## [REQUIRED ACTION]
Set the data down once more, exactly as it is written.

## [EXERCISE INPUTS]
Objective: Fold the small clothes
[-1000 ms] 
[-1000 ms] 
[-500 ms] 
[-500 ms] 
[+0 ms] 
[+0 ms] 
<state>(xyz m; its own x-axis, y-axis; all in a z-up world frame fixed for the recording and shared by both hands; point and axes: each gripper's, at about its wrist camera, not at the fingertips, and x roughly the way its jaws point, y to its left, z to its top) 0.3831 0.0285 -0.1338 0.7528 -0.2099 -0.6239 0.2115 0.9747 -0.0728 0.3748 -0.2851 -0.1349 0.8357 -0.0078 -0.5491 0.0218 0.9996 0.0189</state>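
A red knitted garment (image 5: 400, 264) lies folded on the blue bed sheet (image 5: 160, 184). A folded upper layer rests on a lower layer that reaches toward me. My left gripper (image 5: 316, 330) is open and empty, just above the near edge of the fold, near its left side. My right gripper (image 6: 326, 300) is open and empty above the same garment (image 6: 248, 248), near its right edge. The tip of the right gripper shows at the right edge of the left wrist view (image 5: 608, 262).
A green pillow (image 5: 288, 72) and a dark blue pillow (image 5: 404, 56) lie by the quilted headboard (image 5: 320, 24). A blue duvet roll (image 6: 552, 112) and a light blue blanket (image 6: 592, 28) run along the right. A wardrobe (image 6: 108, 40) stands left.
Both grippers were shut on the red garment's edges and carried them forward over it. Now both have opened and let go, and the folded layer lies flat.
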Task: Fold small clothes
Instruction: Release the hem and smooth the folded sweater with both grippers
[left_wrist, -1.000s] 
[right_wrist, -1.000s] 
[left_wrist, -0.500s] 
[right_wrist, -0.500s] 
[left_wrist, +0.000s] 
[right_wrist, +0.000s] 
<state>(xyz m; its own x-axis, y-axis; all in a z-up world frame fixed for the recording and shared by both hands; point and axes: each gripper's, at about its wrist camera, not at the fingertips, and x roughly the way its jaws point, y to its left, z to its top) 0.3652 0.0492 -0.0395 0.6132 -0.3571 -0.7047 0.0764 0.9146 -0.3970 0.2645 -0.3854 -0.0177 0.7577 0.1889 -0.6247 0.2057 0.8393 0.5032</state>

## [EXERCISE SOLUTION]
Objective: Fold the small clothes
[-1000 ms] 
[-1000 ms] 
[-500 ms] 
[-500 ms] 
[+0 ms] 
[+0 ms] 
<state>(xyz m; its own x-axis, y-axis; all in a z-up world frame fixed for the recording and shared by both hands; point and axes: each gripper's, at about its wrist camera, not at the fingertips, and x roughly the way its jaws point, y to its left, z to its top) 0.3831 0.0285 -0.1338 0.7528 -0.2099 -0.6239 0.2115 0.9747 -0.0728 0.3748 -0.2851 -0.1349 0.8357 -0.0078 -0.5491 0.0218 0.9996 0.0189</state>
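A red knitted garment (image 5: 400, 264) lies folded on the blue bed sheet (image 5: 160, 184). A folded upper layer rests on a lower layer that reaches toward me. My left gripper (image 5: 316, 330) is open and empty, just above the near edge of the fold, near its left side. My right gripper (image 6: 326, 300) is open and empty above the same garment (image 6: 248, 248), near its right edge. The tip of the right gripper shows at the right edge of the left wrist view (image 5: 608, 262).
A green pillow (image 5: 288, 72) and a dark blue pillow (image 5: 404, 56) lie by the quilted headboard (image 5: 320, 24). A blue duvet roll (image 6: 552, 112) and a light blue blanket (image 6: 592, 28) run along the right. A wardrobe (image 6: 108, 40) stands left.
Both grippers were shut on the red garment's edges and carried them forward over it. Now both have opened and let go, and the folded layer lies flat.
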Task: Fold small clothes
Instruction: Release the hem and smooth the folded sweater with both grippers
[left_wrist, -1.000s] 
[right_wrist, -1.000s] 
[left_wrist, -0.500s] 
[right_wrist, -0.500s] 
[left_wrist, +0.000s] 
[right_wrist, +0.000s] 
<state>(xyz m; its own x-axis, y-axis; all in a z-up world frame fixed for the recording and shared by both hands; point and axes: each gripper's, at about its wrist camera, not at the fingertips, and x roughly the way its jaws point, y to its left, z to its top) 0.3652 0.0492 -0.0395 0.6132 -0.3571 -0.7047 0.0764 0.9146 -0.3970 0.2645 -0.3854 -0.0177 0.7577 0.1889 -0.6247 0.2057 0.8393 0.5032</state>

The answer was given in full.